Notwithstanding any other provision of law, whenever state summary criminal history information is furnished pursuant to paragraph (1), the Department of Justice shall disseminate the following information:

(A) Every conviction rendered against the applicant for a violation or attempted violation of any offense specified in Section 777.5 of the Financial Code.

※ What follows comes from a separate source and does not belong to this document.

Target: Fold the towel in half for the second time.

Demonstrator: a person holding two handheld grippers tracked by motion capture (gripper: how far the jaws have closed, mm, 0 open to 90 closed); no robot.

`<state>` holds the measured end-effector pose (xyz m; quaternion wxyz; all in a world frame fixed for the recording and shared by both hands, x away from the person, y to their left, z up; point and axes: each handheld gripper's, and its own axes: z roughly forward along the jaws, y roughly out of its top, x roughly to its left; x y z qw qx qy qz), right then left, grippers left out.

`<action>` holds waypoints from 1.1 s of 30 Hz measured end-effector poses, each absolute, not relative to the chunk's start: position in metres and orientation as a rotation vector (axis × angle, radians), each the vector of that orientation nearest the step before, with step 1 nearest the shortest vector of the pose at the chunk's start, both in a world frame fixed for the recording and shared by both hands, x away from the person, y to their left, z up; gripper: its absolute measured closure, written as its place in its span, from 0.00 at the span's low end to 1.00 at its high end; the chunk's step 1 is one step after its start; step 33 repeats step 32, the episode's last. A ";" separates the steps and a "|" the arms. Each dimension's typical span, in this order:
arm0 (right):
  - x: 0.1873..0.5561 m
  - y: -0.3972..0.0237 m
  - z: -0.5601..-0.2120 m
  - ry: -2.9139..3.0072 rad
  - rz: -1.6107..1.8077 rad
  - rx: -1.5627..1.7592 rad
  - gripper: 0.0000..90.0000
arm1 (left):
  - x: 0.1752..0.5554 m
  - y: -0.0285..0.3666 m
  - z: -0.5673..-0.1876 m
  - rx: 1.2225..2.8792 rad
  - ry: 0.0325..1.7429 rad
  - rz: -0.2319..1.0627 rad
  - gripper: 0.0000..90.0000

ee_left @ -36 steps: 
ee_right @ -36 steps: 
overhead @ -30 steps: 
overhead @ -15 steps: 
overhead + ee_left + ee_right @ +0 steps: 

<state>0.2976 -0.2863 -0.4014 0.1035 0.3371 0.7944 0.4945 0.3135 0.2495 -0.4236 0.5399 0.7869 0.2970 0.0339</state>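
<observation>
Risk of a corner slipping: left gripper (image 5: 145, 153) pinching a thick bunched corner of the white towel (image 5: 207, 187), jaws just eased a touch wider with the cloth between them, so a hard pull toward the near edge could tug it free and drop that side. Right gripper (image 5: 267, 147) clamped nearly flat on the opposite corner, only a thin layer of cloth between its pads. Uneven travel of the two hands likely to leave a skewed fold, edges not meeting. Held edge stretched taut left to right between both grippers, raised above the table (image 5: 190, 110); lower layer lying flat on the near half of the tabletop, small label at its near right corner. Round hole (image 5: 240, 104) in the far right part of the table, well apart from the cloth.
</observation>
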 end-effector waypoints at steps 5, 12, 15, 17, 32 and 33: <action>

(B) Every arrest for a violation or attempted violation of an offense specified in Section 777.5 of the Financial Code for which the applicant is presently awaiting trial, whether the applicant is incarcerated or has been released on bail or on his or her own recognizance pending trial.

(p) (1)

This subdivision shall apply whenever state or federal criminal history information is furnished by the Department of Justice as the result of an application by an agency, organization, or individual not defined in subdivision (k), (l), (m), (n), or (o), or by a transportation company authorized pursuant to Section 11105.3, or any statute that incorporates the criteria of that section or this subdivision by reference, and the information is to be used for employment, licensing, or certification purposes.

(2)

Notwithstanding any other provisions of law, whenever state summary criminal history information is furnished pursuant to paragraph (1), the Department of Justice shall disseminate the following information:

(A) Every conviction rendered against the applicant.

(B) Every arrest for an offense for which the applicant is presently awaiting trial, whether the applicant is incarcerated or has been released on bail or on his or her own recognizance pending trial.

(q) All agencies, organizations, or individuals defined in subdivisions (k), (l), (m), (n), (o), and (p) may contract with the Department of Justice for subsequent arrest notification pursuant to Section 11105.2. This subdivision shall not supersede sections that mandate an agency, organization, or individual to contract with the Department of Justice for subsequent arrest notification pursuant to Section 11105.2.

(r) Nothing in this section shall be construed to mean that the Department of Justice shall cease compliance with any other statutory notification requirements.

(s) The provisions of Section 50.12 of Title 28 of the Code of Federal Regulations are to be followed in processing federal criminal history information.